Problem to work on: Retype the whole listing below, character for character.

Collected data:

----------

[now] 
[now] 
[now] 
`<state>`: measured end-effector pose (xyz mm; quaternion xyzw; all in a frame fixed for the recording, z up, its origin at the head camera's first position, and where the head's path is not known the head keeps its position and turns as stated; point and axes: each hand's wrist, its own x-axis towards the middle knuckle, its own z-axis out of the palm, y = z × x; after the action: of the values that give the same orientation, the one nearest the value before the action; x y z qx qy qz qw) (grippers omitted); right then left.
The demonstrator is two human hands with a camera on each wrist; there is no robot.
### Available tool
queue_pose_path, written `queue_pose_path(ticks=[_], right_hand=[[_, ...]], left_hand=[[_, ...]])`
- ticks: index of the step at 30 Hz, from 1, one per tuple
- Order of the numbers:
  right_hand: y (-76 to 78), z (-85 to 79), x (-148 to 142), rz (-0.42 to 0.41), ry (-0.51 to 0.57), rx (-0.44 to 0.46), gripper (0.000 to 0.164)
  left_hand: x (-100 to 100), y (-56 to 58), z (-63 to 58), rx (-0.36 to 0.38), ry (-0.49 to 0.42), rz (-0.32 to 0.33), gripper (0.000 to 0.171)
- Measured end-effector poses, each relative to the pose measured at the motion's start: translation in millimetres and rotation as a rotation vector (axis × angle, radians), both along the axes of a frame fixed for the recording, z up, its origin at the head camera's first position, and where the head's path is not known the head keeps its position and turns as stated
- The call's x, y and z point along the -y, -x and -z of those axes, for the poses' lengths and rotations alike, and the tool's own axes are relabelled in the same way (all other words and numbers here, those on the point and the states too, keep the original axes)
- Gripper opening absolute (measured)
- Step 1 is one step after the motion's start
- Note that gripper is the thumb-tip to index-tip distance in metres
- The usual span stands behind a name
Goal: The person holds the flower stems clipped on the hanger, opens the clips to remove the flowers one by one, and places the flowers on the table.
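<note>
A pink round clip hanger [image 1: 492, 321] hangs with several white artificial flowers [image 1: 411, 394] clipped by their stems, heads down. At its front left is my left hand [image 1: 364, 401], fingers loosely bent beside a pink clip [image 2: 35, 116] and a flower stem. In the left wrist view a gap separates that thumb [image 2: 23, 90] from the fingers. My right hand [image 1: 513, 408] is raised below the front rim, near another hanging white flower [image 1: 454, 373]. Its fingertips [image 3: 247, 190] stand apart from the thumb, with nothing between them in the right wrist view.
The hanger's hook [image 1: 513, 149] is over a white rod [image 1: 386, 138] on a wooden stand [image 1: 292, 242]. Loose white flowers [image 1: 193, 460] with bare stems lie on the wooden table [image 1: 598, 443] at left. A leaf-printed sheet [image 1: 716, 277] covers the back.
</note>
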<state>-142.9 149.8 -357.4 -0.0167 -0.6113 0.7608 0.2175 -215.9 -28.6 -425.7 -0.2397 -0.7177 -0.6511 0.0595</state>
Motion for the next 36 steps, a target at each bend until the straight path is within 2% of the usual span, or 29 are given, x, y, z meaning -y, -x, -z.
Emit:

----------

Answer:
[now] 
[now] 
[now] 
`<state>`: measured end-effector pose (xyz mm; quaternion xyzw; all in a frame fixed for the recording, z up, its origin at the head camera's first position, and where the head's path is not known the head keeps its position and turns as stated; point and axes: each hand's wrist, its own x-axis towards the middle knuckle, its own z-axis out of the palm, y = z × x; after the action: of the values that give the same orientation, the one nearest the value before the action; x y z qx qy qz qw) (grippers omitted); right then left.
The demonstrator is two human hands with a camera on each wrist; there is no robot.
### Available tool
queue_pose_path, written `queue_pose_path(ticks=[_], right_hand=[[_, ...]], left_hand=[[_, ...]])`
- ticks: index of the step at 30 Hz, from 1, one per tuple
- Order of the numbers:
  right_hand: y (-76 to 78), z (-85 to 79), x (-148 to 142), rz (-0.42 to 0.41), ry (-0.51 to 0.57), rx (-0.44 to 0.46), gripper (0.000 to 0.164)
  left_hand: x (-100 to 100), y (-56 to 58), z (-63 to 58), rx (-0.36 to 0.38), ry (-0.49 to 0.42), rz (-0.32 to 0.33), gripper (0.000 to 0.171)
- Measured end-effector poses, each relative to the pose measured at the motion's start: translation in millimetres and rotation as a rotation vector (axis × angle, radians), both along the axes of a frame fixed for the recording, z up, its origin at the head camera's first position, and where the head's path is not known the head keeps its position and turns as stated
- The call's x, y and z point along the -y, -x and -z of those axes, for the poses' lengths and rotations alike, and the tool's own axes are relabelled in the same way (all other words and numbers here, those on the point and the states too, keep the original axes)
- Gripper opening absolute (measured)
- Step 1 is one step after the motion's start
- Note that gripper is the thumb-tip to index-tip distance in metres
- The usual span stands behind a name
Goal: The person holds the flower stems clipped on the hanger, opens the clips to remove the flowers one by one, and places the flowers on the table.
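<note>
A pink round clip hanger [image 1: 492, 321] hangs with several white artificial flowers [image 1: 411, 394] clipped by their stems, heads down. At its front left is my left hand [image 1: 364, 401], fingers loosely bent beside a pink clip [image 2: 35, 116] and a flower stem. In the left wrist view a gap separates that thumb [image 2: 23, 90] from the fingers. My right hand [image 1: 513, 408] is raised below the front rim, near another hanging white flower [image 1: 454, 373]. Its fingertips [image 3: 247, 190] stand apart from the thumb, with nothing between them in the right wrist view.
The hanger's hook [image 1: 513, 149] is over a white rod [image 1: 386, 138] on a wooden stand [image 1: 292, 242]. Loose white flowers [image 1: 193, 460] with bare stems lie on the wooden table [image 1: 598, 443] at left. A leaf-printed sheet [image 1: 716, 277] covers the back.
</note>
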<state>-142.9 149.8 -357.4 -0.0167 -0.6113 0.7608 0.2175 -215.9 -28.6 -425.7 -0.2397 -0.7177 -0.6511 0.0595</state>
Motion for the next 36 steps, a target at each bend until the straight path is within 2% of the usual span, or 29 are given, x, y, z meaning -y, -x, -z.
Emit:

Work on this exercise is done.